This is my Uzbek learning log, an idea to preserve my thoughts as I progress at my university study. As written very late in the evening or in a hurry they may contain mistakes in grammar or style, so please give me feedback. I want them like this, written as things progress, “on the spot”, so that they will reflect my current mood, approach etc. This can be helpful to look at the learning process later with those little notes made on the way.
This week I started learning Uzbek. Or, to be more precise, I started studying it at university. It’s an exciting continuation of my adventure with this exotic language.
On the first day, the university experienced a blackout, so everything started on Tuesday, 5 October 2021. I woke up very early as the classes are in the morning in Tashkent. It’s still nighttime for me but who needs to sleep when there’s coffee?
I have some experience with learning the language. However, the first days have been very hard. I thought to be placed in a beginners’ or A2 group. I was afraid that it might be B1 and it would be a real challenge. I ended up at a B2 level. That was the first shock that made me wonder, how I am going to make it?

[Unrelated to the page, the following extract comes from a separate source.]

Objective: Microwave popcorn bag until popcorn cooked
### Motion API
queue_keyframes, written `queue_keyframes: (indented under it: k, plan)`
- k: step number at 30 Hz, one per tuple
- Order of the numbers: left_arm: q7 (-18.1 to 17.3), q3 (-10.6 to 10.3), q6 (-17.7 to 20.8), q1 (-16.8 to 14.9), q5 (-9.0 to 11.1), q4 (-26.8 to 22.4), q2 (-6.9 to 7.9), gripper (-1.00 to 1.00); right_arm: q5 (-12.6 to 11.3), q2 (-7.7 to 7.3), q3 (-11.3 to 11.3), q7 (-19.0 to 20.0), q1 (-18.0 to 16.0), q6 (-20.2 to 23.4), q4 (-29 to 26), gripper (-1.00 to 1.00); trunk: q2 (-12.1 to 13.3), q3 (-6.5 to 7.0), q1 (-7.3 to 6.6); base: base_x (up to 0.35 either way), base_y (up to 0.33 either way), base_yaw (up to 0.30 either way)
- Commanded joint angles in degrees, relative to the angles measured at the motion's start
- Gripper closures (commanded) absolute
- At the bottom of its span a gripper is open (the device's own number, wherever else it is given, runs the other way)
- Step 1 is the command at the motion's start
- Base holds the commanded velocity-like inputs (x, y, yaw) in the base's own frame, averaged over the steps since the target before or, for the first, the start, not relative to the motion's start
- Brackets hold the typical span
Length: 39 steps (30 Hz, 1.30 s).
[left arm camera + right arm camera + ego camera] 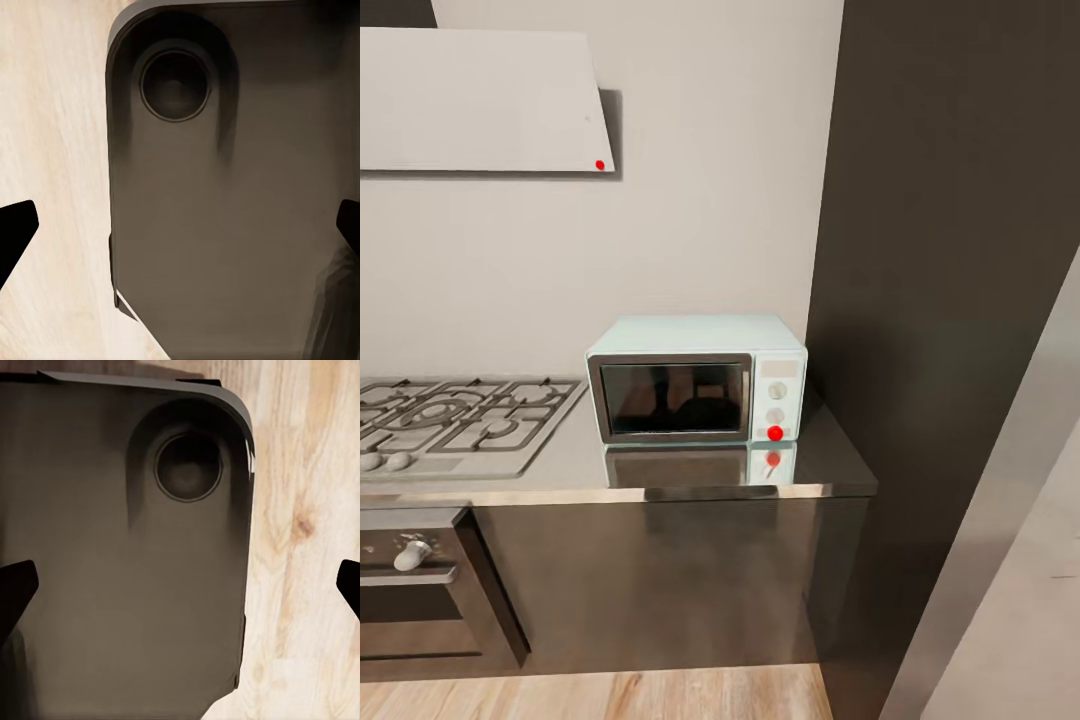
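Observation:
The pale mint-blue microwave [697, 380] stands on the grey shiny countertop [575, 458], near its right end, against the wall. Its dark glass door is shut, and a red dot sits under the white knobs at its right. The popcorn bag and the popcorn are out of view. In the left wrist view my left gripper [184, 225] is open, its dark fingertips [16, 229] wide apart, hanging over my own dark base and the wooden floor. The right gripper [184, 585] is open in the same way, with nothing between its fingers [16, 585].
A grey gas hob [455, 420] lies left of the microwave, with a black built-in oven [415, 590] below it and a pale hood [480, 100] above. A tall dark cabinet [940, 300] bounds the worktop's right end. Wooden floor [660, 695] runs before the cabinets.

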Motion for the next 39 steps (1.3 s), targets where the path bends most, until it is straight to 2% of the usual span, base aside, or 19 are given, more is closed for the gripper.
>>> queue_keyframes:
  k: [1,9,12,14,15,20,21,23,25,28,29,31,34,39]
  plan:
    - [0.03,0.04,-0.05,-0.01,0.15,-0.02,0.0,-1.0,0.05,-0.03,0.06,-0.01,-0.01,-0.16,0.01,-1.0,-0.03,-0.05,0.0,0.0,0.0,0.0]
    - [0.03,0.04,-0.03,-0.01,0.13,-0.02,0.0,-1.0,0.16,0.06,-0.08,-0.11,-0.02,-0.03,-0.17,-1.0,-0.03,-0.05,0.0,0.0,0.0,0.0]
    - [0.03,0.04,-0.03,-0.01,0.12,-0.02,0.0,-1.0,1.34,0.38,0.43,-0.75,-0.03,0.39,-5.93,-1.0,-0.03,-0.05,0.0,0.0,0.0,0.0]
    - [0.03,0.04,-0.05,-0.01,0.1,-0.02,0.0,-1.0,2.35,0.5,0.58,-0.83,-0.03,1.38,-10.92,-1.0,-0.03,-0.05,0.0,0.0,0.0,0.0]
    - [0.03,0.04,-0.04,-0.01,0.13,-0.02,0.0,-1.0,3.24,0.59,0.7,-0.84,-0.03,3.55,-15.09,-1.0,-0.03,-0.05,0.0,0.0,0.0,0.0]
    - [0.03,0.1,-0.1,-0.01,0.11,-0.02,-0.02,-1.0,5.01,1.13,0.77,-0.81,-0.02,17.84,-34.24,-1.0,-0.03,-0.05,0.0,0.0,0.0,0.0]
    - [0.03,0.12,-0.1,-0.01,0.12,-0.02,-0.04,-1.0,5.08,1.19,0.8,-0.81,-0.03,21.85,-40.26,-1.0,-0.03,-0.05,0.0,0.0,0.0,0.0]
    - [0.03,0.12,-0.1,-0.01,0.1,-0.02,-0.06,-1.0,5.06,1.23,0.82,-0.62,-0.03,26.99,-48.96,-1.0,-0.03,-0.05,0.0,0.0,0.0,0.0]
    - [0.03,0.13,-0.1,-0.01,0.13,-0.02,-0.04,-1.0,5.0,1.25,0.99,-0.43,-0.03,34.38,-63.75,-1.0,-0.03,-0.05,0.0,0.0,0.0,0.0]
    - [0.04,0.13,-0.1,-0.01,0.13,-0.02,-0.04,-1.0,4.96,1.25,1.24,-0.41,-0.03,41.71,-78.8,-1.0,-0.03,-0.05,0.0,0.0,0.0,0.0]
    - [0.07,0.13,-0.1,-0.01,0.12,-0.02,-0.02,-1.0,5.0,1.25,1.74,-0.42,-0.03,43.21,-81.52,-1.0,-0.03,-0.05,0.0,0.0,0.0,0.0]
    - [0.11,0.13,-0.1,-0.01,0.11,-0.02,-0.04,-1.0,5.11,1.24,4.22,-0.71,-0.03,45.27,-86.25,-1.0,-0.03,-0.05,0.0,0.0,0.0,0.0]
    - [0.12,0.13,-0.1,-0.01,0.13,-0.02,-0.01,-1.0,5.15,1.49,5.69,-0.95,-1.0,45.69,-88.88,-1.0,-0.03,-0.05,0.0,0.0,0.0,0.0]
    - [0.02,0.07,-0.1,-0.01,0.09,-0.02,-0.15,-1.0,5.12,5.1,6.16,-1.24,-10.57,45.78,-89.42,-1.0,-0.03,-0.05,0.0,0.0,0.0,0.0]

What I learnt that day was that the first month is dedicated only to language and other subjects will start in November. This will be literature. I can hardly imagine learning and reading books or stories with my level. It turns out to be true. On Wednesday we were given a very short story to read. I read the text and without translation, I understood maybe 15% of it. That means very little and I had no idea what the story was about. I translated most of the words and got the sense of the story, at least more or less. The problem was that I got it from the words, vocabulary lists and not from the text. Like when I learnt Latin and the grammar-translation method led us to create poor quality translations and discussing them. Only after I started working with Oeberg’s Lingua Latina per se Illustrata I started understanding Latin as Latin and not as a weird code that needs to be decrypted and then one can work with the translation. Hoping, I’ll understand more from the Uzbek text, I read it again but it was not much easier. The number of new words was so high that I even couldn’t guess if I had translated the word or not, not to mention that I had no idea what it meant. The text was followed by some exercises checking the student’s comprehension of the text. When I was answering questions that should check my comprehension I had to translate them too and… I gave my answers to the translated questions from the translated text. It took me a few hours and I feel it was not an efficient way of learning. I worked in English, thought in English and Uzbek was a marginal thing in the process.

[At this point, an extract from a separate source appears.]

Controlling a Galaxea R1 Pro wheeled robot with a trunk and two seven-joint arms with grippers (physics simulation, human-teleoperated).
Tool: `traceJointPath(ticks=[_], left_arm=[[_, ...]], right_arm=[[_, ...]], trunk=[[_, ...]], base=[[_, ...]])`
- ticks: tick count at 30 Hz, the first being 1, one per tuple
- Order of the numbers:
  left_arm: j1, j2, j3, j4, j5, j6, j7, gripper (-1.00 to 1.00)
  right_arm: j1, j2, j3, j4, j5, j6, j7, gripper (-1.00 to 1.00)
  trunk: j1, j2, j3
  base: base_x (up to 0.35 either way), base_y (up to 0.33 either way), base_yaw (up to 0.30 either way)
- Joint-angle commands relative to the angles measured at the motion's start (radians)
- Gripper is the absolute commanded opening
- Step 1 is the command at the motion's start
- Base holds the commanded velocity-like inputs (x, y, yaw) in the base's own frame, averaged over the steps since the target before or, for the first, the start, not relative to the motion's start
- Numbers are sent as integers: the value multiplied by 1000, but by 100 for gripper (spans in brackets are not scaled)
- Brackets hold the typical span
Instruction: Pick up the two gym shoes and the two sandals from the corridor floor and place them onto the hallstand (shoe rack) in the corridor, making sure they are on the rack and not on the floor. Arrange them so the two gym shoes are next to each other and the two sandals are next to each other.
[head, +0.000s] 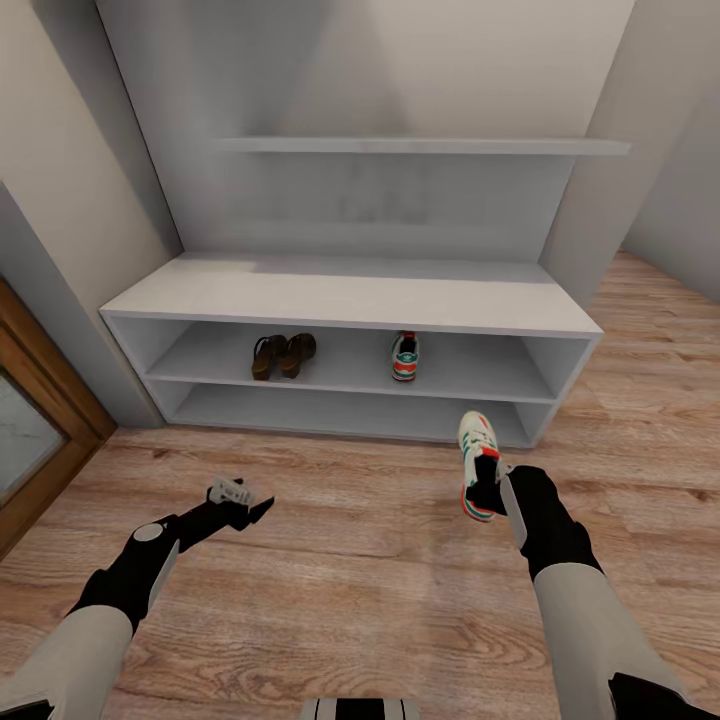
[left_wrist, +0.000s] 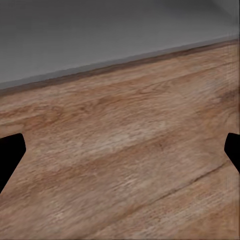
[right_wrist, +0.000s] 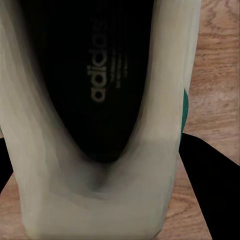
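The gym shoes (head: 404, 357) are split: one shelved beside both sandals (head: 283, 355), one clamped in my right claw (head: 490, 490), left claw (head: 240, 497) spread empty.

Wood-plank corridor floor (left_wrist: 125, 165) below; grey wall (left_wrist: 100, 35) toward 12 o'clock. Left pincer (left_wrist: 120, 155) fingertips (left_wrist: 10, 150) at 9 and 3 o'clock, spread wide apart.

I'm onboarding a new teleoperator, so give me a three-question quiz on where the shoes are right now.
1. True or false: both sandals sit on the hallstand's upper open shelf.
2. What does the right claw hold?
A. a sandal
B. a gym shoe
C. nothing
3. Fill in: the left claw is ____ and empty.

Key: 1 true. 2 B, the gym shoe in hand; the shelved gym shoe waits on the rack. 3 open.
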Motion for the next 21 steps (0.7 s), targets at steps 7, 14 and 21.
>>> traceJointPath(ticks=[7, 14, 21], left_arm=[[0, 11, 5, 37, -26, -10, -99, 100], [2, -15, -14, 87, -220, -10, -124, 100], [2, -75, -16, 93, -253, -9, -123, 100]], right_arm=[[-1, 1, 11, -40, 9, 4, 3, -100], [-1, 1, 93, -146, 7, 4, 2, -100], [-1, 0, 108, -157, 7, 4, 2, -100]], trunk=[[0, 0, -1], [0, 0, -1], [0, 0, -1]], base=[[0, 0, 0], [0, 0, 0], [0, 0, 0]])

During our lessons, we have had some lectures on phonetics and lexis. This is quite easy as I know the topic already pretty well. It’s also a very interesting part as this is what I really like – linguistics. I don’t have to understand a lot to get the general sense and connect it with what I know. It could be called ‘comprehensible input’ in my case if not for one fact. I don’t understand what I hear well enough. I know what should be said but the rest is mostly guessing. So I fill too many gaps with my previous knowledge. I don’t know how to describe the difference in Uzbek between portlovchi undoshlar (plosives) and sirg’aluvchi undoshlar (fricatives) without gesturing and making some funny sounds of explosions. I know what they are from my education in linguistics.
Each day I review everything we covered and even more. To improve my chances I also listen to audiobooks (currently a detective novel “Seyfdagi pullar”) but as I hardly understand them, so I’m afraid it’s not going to be very helpful. We also are asked to watch films. The first one was Vatan with English subtitles and, again, it was English that was in my head. The other (I watched half of it so far) is Tilim qursin. The plot is easy to follow from what I see on the screen, so I can get along even without the text. I get some words or a phrase or two.
I also work on lower levels to improve my basics. Currently, I’m reviewing Nigora Azimova’s books Uzbek. An elementary textbook. At this moment I’m in chapter 9 which I find very interesting. I know the grammar, so I’m just reviewing it but at last, I have text which I understand in more than 80% which makes learning from the context possible. Maybe I should pay more attention to this than to the more advanced material?
I also took an extra lesson on Italki with my Uzbek teacher today and I’ll have one tomorrow. When speaking with him, I find it possible to talk in Uzbek for an hour, although the topics are sometimes quite basic. It’s also very motivating. My teachers from the university are also very, very nice and I cannot stress it enough that they are juda mehribon. Maybe what I need is more conversation practice at a more comfortable level?
Based on my observation I asked if there is an A2 or B1 group in our year I could join. As far as I know, there are some people learning from scratch but that might be too far in the other direction.